Outro livro que joga luz no tema é o “Cerveja e Filosofia”, uma coletânea de artigos em que um deles, escrito por Garret Oliver, da Brooklyn Brewery, chamado “Matrix etílica: realidade versus fac-símile na produção de cerveja”, o autor polemiza ao falar sobre produtos que são comercializados como se fossem cervejas, mas não o são. Garret afirma que mesmo um produto que vem de uma tradição muito antiga como a cerveja é sujeito a fraude. Assim como o queijo americano e o pão macio do McDonald's, algo que esta sendo comercializado como cerveja pode ser apenas um fac-símile, uma copia da real cerveja.

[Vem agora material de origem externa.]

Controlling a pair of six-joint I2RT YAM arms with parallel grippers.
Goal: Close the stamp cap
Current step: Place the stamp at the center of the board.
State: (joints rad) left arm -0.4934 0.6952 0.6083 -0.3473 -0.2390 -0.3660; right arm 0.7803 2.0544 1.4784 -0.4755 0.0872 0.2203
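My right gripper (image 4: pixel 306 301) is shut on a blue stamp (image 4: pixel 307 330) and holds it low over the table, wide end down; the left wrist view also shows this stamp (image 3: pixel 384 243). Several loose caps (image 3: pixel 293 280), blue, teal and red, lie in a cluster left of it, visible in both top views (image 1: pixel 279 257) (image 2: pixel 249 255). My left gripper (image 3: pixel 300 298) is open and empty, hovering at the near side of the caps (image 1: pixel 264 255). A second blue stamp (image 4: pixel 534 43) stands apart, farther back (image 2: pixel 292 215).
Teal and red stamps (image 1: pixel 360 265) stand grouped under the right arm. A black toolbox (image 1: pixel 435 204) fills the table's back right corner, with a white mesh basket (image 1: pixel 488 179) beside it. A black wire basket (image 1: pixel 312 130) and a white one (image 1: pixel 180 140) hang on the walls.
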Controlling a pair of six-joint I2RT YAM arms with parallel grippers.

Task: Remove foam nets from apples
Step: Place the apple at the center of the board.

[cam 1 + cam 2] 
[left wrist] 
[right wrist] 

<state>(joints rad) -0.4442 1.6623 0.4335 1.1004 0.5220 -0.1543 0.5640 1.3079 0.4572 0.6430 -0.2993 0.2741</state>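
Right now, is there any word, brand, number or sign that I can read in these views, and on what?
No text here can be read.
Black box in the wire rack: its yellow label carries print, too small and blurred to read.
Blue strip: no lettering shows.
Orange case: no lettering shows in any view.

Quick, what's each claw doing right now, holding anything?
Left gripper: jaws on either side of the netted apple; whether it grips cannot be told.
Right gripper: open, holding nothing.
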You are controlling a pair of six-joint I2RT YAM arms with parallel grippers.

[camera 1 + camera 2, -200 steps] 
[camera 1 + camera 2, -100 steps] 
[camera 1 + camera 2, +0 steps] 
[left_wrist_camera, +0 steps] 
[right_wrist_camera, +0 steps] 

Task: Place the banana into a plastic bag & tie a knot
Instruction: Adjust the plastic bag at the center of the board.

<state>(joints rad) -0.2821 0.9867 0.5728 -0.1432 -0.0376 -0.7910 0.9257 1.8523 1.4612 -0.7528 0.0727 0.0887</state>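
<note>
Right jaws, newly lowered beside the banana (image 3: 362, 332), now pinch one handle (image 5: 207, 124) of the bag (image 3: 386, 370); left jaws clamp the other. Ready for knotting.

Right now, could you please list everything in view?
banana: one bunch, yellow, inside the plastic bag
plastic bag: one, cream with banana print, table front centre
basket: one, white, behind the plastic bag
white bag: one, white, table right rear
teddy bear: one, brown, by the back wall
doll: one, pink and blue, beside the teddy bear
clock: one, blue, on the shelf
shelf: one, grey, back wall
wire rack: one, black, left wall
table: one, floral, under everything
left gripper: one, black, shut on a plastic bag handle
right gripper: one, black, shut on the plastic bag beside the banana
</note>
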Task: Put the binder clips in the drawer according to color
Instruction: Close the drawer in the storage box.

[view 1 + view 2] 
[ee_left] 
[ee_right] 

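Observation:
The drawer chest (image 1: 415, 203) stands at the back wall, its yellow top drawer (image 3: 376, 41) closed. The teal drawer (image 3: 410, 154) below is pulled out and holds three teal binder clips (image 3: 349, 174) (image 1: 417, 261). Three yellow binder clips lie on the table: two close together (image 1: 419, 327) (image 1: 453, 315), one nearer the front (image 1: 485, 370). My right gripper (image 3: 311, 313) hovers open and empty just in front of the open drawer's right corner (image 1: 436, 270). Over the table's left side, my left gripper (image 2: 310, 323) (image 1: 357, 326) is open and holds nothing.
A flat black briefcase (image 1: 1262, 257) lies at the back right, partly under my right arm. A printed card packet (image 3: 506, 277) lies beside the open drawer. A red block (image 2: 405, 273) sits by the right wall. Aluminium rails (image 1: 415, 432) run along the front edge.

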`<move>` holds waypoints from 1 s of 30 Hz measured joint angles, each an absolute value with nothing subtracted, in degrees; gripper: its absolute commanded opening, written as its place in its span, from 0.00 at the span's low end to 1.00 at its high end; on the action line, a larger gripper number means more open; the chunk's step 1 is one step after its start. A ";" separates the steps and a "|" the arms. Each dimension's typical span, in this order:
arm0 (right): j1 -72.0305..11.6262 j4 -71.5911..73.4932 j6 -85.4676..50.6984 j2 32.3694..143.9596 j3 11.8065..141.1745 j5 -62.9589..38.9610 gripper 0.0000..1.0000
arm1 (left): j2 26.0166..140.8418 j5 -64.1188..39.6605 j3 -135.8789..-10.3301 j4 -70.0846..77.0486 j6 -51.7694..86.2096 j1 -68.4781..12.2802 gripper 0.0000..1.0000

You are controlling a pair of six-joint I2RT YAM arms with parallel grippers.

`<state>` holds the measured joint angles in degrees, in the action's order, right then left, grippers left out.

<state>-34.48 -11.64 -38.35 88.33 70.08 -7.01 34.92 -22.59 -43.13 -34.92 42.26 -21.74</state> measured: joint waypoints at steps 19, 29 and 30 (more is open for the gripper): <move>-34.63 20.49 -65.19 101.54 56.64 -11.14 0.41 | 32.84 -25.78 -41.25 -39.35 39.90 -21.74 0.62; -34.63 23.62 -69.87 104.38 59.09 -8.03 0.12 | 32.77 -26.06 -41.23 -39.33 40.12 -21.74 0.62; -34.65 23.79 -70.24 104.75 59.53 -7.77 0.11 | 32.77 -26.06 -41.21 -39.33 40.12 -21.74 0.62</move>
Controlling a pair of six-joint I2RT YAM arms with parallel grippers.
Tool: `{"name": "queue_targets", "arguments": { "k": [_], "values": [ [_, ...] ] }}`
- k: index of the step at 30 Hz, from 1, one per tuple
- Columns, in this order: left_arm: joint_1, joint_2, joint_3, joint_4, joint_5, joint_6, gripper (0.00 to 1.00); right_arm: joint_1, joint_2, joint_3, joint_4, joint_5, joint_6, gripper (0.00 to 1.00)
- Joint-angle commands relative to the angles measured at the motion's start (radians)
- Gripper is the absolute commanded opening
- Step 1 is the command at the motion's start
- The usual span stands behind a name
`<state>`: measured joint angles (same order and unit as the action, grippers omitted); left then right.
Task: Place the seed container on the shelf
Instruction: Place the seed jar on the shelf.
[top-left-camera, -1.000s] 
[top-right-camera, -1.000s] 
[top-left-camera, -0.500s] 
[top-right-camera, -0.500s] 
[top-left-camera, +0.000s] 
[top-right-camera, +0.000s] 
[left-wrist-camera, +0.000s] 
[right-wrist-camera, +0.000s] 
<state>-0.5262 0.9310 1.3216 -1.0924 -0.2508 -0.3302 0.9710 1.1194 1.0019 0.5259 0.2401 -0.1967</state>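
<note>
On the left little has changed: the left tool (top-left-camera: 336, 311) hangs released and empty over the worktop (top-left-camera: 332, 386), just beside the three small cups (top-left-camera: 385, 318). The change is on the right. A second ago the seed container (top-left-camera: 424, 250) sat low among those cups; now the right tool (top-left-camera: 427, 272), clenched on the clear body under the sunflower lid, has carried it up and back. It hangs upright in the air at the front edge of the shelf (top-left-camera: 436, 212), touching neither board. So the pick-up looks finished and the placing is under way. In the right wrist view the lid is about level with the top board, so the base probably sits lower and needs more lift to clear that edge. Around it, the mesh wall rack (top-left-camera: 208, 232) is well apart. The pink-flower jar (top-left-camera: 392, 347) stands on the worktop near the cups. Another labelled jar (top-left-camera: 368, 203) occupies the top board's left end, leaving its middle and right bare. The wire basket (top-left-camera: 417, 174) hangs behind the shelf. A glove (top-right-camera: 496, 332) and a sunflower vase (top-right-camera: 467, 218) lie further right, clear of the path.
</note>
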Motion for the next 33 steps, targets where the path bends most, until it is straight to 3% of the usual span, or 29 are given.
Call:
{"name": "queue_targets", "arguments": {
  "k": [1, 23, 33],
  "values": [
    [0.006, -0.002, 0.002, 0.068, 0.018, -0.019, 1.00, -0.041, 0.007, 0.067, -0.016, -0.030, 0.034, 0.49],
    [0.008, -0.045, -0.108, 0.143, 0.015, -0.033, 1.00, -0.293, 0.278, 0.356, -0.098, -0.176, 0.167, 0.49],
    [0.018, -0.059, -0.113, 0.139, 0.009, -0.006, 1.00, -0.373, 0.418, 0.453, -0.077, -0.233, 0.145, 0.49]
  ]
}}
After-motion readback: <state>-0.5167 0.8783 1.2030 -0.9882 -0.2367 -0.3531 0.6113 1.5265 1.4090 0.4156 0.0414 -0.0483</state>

Ainda este mês eu conversava com um diretor de uma pequena cervejaria e ele me contava como uma situação ameaçou o negocio quando um profissional contratado, com experiencia previa numa grande corporação do ramo cervejeiro, prometeu baixar os custos misturando uma grande quantidade de cereais não-maltados no mosto, alem de outras “economias”. Como é de se esperar, a qualidade da cerveja caiu muito e a empresa amargou um prejuízo muito grande advindo da perda de clientes. Ora, entre duas cervejas ralas e sem corpo, qualquer pessoa, por menos consciente em termos de qualidade que for, preferira ficar com as marcas já consolidadas no mercado, como uma Skol, por exemplo. Uma diferença de centavos no preço não afetaria essa escolha.

Por exemplo, imaginemos um bebida feita de cereais não maltados enzimaticamente convertidos, como milho ou arroz, condimentada com extrato de lúpulo, filtrada com carvão vegetal para melhorar o sabor e engarrafada com menos de uma semana de fermentação. Poderia ser considerada cerveja? Oliver acredita que não pode. São apenas uma copia do que, no decorrer da Historia, vem sido chamada de cerveja, assim como a copia do seu RG não é o seu documento de identidade verdadeiro.

Daí Oliver dizer que muitas pessoas vivem na Matrix da falsa cerveja, onde chegam inclusive a “esquecer” o sabor de uma cerveja de verdade na medida em que se acostumam com o fac-símile e a sua mente “apaga” o sabor da cerveja “real”.

A copia alterada para uma produção em serie e barata faz com que a cerveja perca a essência. Aqui podemos retornar aos questionamentos de Umberto Eco sobre a banalização dos sentidos quando alguém reproduz a Mona Lisa para expor a copia num museu americano. Não é a coisa real, mais o seu decalque, mesmo que a exposição ao objeto “falso” possa de fato confundir os sentidos menos experientes. 

A surpresa e perplexidade que acompanham uma cerveja artesanal é um tributo aos 10 mil anos deste líquido sagrado e existe também uma expectativa em relação a toda esta bagagem histórica

Se você é um cervejeiro artesanal, com certeza sabe a sensação de descobrir as mudanças que vão ocorrendo no mesmo lote de cerveja com o passar do tempo. As diversas reações  químicas em diferentes momentos da duração daquele lote da a cada garrafa aberta uma surpresa diferente. Nada dos sabores padronizados. Mesmo experimentando a mesma marca, mesmo estilo, mesma receita, os sabores e aromas variam, porque nem tudo no processo esta sob controle do mestre cervejeiro, a levedura tem vida e vontades próprias. Aí mora toda a beleza desta arte. Cada garrafa é única, como única é cada experiencia de degustação. Cada garrafa é a MINHA (e só minha) cerveja.